● What this task involves
When copying the data below, keep only the lines from the one with "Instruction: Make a" through the one with "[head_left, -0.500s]", word for word, and skip the pictures.

● Input for this task
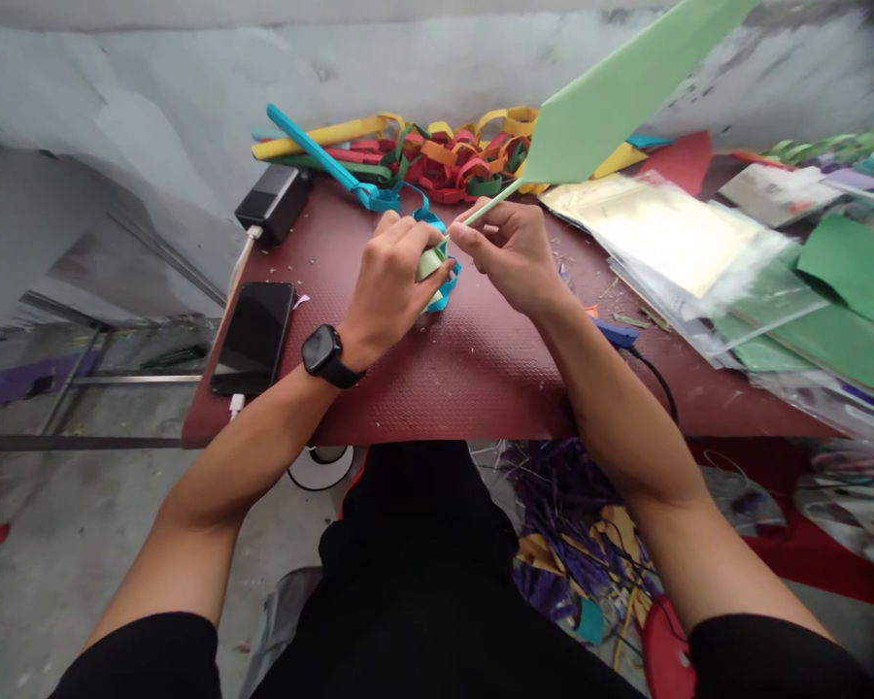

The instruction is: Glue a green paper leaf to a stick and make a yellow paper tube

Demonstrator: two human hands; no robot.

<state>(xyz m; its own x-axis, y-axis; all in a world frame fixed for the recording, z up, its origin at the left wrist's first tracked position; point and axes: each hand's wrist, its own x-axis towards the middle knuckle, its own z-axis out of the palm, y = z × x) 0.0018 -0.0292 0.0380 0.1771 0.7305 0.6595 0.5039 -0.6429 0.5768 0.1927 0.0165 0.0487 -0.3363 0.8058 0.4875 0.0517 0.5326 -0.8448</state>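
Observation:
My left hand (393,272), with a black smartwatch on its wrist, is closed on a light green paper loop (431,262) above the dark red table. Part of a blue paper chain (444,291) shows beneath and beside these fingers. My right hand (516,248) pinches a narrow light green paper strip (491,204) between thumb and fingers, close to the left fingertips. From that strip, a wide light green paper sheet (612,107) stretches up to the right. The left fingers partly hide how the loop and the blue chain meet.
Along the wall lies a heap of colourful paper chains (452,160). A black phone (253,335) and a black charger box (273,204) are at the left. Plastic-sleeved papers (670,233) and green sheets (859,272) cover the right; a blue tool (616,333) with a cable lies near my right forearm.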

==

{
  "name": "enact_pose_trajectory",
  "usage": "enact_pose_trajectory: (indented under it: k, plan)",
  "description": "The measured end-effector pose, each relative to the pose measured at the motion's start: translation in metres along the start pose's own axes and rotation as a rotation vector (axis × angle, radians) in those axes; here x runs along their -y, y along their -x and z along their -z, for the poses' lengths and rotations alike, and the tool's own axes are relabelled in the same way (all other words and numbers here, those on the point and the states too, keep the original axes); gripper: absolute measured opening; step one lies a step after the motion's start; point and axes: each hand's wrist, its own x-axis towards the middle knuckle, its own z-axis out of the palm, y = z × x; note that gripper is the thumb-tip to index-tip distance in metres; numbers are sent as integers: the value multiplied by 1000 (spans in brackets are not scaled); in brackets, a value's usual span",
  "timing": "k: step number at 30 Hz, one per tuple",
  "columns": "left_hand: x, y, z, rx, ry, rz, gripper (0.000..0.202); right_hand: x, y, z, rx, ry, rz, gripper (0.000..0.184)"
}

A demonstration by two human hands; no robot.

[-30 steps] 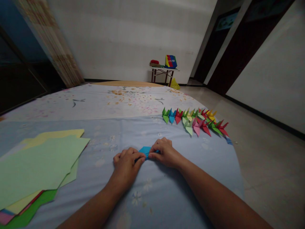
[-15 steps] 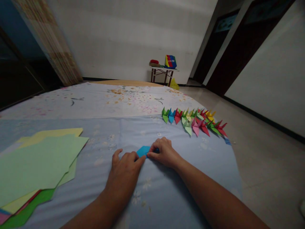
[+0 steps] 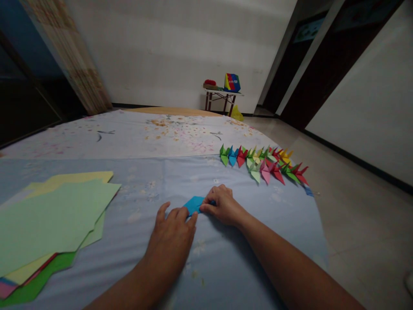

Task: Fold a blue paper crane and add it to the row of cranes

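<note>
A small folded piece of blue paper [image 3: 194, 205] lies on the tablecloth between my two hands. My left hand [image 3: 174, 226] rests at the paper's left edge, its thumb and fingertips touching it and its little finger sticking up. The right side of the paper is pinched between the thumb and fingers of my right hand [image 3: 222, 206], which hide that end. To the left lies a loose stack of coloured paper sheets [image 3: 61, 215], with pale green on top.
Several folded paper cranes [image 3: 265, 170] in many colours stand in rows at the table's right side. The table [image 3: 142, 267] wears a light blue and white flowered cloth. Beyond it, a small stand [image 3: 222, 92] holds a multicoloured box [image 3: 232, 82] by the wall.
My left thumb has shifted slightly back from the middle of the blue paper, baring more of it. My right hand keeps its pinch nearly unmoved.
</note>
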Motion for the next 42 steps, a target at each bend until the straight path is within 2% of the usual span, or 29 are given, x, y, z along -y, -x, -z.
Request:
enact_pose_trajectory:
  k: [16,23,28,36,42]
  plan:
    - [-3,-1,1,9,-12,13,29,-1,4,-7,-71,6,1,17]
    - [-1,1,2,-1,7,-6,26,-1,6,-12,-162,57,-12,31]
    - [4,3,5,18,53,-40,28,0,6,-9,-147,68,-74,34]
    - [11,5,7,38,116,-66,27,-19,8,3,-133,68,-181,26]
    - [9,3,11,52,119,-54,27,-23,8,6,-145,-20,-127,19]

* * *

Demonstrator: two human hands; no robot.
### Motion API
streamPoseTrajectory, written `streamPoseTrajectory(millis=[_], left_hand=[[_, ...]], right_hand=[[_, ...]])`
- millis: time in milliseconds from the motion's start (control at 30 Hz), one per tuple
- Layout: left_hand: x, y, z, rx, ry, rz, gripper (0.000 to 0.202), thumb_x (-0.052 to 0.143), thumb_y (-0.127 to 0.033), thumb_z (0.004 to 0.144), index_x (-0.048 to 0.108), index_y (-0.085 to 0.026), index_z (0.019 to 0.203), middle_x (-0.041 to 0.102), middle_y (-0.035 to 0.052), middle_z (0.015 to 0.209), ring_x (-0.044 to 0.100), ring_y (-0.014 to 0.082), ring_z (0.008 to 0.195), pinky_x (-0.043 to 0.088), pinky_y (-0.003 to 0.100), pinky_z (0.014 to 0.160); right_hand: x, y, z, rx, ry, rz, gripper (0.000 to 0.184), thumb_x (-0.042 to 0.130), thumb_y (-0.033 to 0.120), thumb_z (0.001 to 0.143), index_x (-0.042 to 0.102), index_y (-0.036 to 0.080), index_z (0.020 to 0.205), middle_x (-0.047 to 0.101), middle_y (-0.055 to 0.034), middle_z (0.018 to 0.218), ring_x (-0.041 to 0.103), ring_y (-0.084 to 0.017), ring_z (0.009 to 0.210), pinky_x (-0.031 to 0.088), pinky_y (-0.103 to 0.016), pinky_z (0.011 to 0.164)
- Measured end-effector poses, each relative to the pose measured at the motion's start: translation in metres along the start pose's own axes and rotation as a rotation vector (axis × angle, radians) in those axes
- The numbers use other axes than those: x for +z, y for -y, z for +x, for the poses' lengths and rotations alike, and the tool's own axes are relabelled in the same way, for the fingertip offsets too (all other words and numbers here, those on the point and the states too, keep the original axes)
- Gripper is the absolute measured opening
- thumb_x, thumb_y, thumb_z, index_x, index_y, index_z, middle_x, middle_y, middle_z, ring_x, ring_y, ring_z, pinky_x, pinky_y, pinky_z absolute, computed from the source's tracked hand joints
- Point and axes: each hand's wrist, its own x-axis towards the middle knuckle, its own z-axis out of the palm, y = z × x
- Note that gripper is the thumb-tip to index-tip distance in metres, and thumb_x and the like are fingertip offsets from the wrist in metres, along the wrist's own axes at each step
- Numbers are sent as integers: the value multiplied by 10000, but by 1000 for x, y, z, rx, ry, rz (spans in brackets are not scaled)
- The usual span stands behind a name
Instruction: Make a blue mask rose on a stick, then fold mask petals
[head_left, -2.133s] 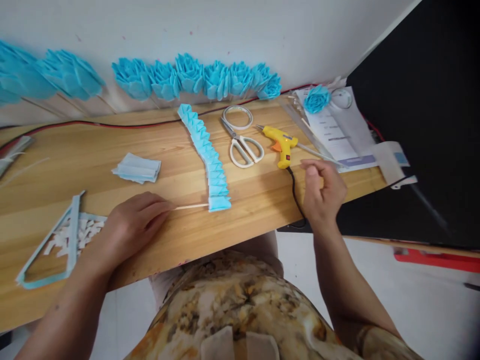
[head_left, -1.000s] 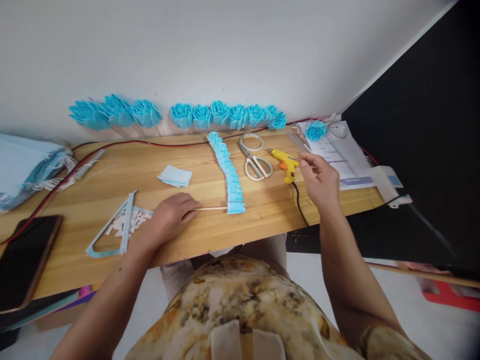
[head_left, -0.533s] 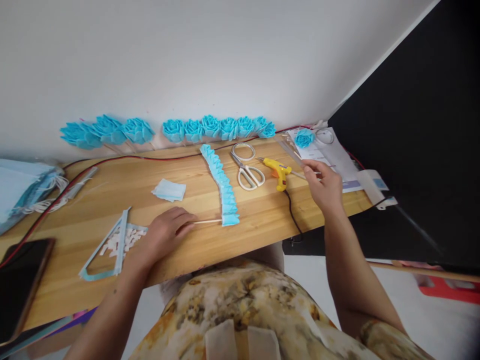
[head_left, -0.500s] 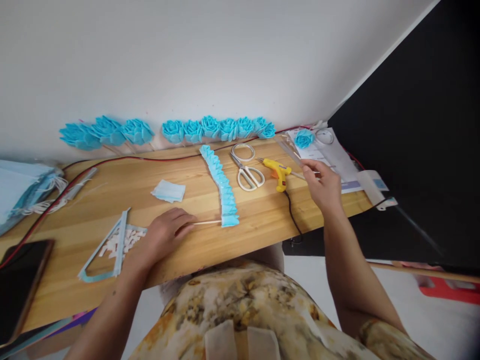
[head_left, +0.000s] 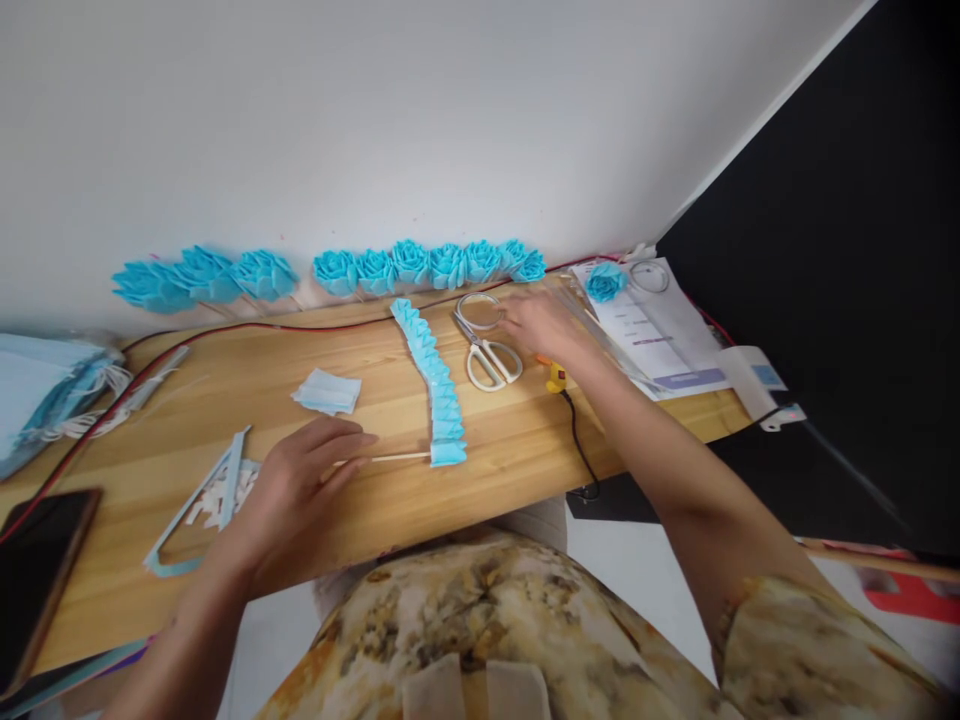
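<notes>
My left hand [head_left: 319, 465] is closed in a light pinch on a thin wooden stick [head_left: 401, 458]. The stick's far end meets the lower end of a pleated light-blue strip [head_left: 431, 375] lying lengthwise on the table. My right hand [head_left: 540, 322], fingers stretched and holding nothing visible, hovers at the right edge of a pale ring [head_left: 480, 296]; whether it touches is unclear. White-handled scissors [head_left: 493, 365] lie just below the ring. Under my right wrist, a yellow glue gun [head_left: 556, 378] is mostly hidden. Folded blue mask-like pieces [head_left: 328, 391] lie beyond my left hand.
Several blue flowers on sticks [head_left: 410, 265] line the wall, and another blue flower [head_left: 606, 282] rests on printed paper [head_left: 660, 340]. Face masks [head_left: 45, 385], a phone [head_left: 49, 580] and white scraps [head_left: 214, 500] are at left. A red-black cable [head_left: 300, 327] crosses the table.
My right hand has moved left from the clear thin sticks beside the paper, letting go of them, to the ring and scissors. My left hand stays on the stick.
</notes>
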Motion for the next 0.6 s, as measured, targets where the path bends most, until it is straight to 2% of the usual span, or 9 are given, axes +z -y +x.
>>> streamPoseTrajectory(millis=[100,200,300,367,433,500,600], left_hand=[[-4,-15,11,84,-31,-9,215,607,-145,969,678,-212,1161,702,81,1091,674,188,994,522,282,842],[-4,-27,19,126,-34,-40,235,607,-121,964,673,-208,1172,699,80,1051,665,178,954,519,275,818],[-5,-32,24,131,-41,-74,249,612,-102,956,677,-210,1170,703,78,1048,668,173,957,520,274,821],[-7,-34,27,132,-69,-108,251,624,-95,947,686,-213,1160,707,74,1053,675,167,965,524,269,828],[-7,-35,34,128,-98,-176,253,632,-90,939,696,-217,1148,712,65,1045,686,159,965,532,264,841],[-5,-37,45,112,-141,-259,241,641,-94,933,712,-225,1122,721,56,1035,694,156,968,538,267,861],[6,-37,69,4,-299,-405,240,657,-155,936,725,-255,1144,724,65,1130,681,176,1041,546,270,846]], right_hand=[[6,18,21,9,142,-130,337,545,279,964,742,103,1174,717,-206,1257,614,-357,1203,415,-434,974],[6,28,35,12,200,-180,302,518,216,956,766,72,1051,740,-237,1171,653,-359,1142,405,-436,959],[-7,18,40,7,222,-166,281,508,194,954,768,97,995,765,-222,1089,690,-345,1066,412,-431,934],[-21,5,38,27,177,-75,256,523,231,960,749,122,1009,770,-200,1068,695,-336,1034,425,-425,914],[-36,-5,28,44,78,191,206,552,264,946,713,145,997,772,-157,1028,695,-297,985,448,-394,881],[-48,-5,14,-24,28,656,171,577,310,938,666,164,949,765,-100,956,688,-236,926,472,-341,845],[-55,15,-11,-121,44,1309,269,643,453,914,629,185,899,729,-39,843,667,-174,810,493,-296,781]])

● Written solution
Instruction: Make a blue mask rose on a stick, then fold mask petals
[head_left, -2.133s] 
[head_left, -1.000s] 
[head_left, -0.533s] 
[head_left, -0.500s] 

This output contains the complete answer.